2.3 System 1 Failure Modes: Hallucination and Attention

Even when a model gets the reasoning right, it can still fail on basic factuality. Consider: Name some politicians who were born in New York, New York. A baseline LLM might confidently list Hillary Clinton, Donald Trump, and Michael Bloomberg — but Bloomberg was actually born in Boston, not New York.

This kind of hallucination motivated the Chain-of-Verification (CoVe) approach. The idea: treat the initial response as a draft, not a final answer. The model then generates verification questions to check its own work. When it answers these focused, single-fact questions independently, it often gets them right — even if it hallucinated in the longer list. The factored CoVe approach achieved roughly 3× better precision on knowledge-based list tasks from Wikidata and Wiki-Category.

Hallucination in a production model
Fig 56. Hallucination in a production model — a ChatGPT-4o mini query about prominent women at OpenAI returned Ilya Sutskever as the first answer. These System 1 failure modes persist in the latest models.

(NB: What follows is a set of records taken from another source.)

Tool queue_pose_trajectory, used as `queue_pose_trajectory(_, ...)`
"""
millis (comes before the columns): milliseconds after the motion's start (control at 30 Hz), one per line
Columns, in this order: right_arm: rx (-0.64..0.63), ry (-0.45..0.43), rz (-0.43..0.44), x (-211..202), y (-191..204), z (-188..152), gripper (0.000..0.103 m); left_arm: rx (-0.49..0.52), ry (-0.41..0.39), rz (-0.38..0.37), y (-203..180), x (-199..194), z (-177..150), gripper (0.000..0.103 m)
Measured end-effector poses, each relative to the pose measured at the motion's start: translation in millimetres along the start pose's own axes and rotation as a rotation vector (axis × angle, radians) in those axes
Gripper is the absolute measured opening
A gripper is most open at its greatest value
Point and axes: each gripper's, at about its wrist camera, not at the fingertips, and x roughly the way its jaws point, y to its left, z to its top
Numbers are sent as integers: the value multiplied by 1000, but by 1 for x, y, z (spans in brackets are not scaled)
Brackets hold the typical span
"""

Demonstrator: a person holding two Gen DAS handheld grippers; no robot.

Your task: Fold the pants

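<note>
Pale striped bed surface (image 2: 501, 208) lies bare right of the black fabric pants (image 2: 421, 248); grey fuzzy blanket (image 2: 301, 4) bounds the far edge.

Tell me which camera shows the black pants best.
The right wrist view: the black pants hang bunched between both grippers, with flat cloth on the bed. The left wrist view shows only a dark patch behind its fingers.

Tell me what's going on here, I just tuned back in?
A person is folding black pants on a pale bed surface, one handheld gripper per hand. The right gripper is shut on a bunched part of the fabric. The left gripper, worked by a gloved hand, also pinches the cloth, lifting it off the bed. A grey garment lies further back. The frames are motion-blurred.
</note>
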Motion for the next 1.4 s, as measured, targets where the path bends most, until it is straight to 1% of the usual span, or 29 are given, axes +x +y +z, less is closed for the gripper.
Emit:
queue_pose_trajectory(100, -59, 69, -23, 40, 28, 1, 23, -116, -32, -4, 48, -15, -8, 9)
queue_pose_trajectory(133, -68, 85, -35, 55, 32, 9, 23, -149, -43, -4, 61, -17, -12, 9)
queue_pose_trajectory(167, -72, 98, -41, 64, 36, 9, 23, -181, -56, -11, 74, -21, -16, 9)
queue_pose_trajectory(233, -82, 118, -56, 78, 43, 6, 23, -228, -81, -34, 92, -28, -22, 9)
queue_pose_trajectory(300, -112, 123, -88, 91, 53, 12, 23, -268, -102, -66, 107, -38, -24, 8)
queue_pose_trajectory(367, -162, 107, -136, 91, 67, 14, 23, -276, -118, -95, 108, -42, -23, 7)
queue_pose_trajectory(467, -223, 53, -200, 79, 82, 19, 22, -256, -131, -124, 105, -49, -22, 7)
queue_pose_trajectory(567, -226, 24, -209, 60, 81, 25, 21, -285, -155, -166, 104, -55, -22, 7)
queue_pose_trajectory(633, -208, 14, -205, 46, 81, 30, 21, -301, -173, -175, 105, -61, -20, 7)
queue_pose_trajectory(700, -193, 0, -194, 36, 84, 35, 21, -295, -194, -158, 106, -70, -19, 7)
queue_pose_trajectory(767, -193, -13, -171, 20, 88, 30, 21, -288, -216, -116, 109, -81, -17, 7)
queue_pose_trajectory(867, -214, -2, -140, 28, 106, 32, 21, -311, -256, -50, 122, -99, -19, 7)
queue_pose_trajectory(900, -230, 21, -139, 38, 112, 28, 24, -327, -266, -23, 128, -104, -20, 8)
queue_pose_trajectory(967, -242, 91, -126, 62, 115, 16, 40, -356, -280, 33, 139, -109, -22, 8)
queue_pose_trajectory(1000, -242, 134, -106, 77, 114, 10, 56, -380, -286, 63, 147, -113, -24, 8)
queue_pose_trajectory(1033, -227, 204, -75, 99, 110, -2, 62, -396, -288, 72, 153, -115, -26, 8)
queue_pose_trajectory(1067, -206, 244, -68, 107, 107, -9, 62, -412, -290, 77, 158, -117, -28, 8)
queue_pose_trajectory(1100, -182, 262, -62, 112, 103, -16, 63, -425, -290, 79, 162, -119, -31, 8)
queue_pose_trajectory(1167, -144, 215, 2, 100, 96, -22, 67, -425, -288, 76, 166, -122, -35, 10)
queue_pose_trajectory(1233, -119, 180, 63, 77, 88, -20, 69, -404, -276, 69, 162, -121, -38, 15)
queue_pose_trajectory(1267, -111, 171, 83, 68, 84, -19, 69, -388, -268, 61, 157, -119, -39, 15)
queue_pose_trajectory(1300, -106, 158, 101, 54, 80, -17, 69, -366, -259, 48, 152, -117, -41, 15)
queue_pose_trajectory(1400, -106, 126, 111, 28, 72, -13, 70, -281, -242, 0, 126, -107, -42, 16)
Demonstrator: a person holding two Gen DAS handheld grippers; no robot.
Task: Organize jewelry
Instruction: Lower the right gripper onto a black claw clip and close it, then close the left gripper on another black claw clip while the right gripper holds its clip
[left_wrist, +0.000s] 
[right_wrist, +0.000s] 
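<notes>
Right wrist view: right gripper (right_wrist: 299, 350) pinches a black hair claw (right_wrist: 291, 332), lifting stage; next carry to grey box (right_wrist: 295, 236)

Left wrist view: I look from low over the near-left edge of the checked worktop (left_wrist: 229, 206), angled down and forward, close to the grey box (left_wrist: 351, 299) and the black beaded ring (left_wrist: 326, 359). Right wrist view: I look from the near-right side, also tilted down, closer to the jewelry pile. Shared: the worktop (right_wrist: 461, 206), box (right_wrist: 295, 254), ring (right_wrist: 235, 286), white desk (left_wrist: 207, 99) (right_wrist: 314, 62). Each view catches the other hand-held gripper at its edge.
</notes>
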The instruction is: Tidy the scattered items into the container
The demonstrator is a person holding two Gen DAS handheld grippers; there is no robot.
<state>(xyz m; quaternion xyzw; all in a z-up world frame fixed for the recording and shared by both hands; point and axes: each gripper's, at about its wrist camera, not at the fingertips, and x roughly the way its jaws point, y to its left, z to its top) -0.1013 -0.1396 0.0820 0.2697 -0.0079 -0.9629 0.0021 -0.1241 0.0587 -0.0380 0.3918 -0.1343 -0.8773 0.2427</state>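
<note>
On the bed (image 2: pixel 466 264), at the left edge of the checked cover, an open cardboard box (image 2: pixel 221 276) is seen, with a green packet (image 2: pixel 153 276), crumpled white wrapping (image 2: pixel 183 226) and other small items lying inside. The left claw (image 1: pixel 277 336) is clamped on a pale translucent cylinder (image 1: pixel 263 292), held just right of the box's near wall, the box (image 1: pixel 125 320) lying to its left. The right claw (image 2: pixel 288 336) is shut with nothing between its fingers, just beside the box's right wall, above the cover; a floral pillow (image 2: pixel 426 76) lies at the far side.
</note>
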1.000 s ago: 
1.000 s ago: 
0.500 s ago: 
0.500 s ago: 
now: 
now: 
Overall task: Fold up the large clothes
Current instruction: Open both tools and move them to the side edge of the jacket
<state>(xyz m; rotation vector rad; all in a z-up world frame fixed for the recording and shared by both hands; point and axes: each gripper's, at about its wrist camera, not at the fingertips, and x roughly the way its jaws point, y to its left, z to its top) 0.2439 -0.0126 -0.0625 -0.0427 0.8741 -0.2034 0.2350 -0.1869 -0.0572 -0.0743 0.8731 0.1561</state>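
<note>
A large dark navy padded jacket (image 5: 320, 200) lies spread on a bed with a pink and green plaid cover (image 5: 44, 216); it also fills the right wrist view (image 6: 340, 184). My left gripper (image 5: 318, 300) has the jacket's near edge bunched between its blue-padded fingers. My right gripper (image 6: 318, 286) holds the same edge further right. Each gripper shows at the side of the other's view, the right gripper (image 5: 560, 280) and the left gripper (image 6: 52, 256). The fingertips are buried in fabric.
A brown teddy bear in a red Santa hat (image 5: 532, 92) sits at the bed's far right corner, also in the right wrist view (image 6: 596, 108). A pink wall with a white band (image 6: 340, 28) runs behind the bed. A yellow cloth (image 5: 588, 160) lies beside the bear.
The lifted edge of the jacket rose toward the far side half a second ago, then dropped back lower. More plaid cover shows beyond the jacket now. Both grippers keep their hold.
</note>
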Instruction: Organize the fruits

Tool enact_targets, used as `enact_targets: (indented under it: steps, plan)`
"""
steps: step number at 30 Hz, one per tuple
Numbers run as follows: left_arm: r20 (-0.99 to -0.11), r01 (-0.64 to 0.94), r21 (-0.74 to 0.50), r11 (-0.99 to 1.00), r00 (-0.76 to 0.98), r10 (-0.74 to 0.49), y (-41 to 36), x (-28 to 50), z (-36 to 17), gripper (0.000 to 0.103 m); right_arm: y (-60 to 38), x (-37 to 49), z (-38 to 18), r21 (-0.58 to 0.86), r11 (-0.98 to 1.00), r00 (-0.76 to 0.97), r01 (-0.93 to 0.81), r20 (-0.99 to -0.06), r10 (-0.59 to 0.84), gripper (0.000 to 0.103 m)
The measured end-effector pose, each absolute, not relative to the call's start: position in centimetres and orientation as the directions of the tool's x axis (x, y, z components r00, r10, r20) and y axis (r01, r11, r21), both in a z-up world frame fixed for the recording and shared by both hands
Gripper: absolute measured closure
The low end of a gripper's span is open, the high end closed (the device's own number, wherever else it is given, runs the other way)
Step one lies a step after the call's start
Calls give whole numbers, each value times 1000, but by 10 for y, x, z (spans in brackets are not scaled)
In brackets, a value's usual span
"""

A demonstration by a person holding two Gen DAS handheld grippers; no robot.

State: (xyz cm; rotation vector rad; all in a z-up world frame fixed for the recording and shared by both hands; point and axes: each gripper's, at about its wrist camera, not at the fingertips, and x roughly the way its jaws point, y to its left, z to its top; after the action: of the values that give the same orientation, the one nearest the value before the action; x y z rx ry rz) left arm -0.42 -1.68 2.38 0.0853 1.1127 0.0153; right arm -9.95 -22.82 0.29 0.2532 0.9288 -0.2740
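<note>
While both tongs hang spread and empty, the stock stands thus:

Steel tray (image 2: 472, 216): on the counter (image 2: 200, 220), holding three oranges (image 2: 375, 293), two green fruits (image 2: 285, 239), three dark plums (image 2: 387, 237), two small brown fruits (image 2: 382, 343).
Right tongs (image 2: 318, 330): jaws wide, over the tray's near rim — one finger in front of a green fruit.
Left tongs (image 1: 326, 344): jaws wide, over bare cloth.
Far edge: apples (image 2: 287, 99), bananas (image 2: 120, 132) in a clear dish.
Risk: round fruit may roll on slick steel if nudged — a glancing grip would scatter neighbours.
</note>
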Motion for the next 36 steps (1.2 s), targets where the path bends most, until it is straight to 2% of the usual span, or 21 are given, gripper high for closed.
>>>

Beyond factuality, System 1 models suffer from semantic leakage: the entire context influences the output, even irrelevant parts. Because soft-attention spreads probability mass thinly across all tokens, superficially correlated but irrelevant information can leak into the answer. The language modeling objective itself encourages learning spurious correlations from training data.

Spurious correlations
Fig 58. Spurious correlations — Sam Liccardo’s birthplace correctly resolves to Sunnyvale, but the model can be pulled toward Saratoga by high-frequency co-occurrence patterns in pre-training data. Soft-attention cannot sharply isolate the relevant signal.

This manifests in subtle ways: prompting “He likes yellow. He works as a…” yields “school bus driver.” The model also exhibits sycophancy, agreeing with false user statements and fabricating justifications rather than correcting the error. These failure modes stem from the architecture’s inability to sharply isolate relevant context — a fundamental limitation of soft-attention that System 2 reasoning aims to overcome.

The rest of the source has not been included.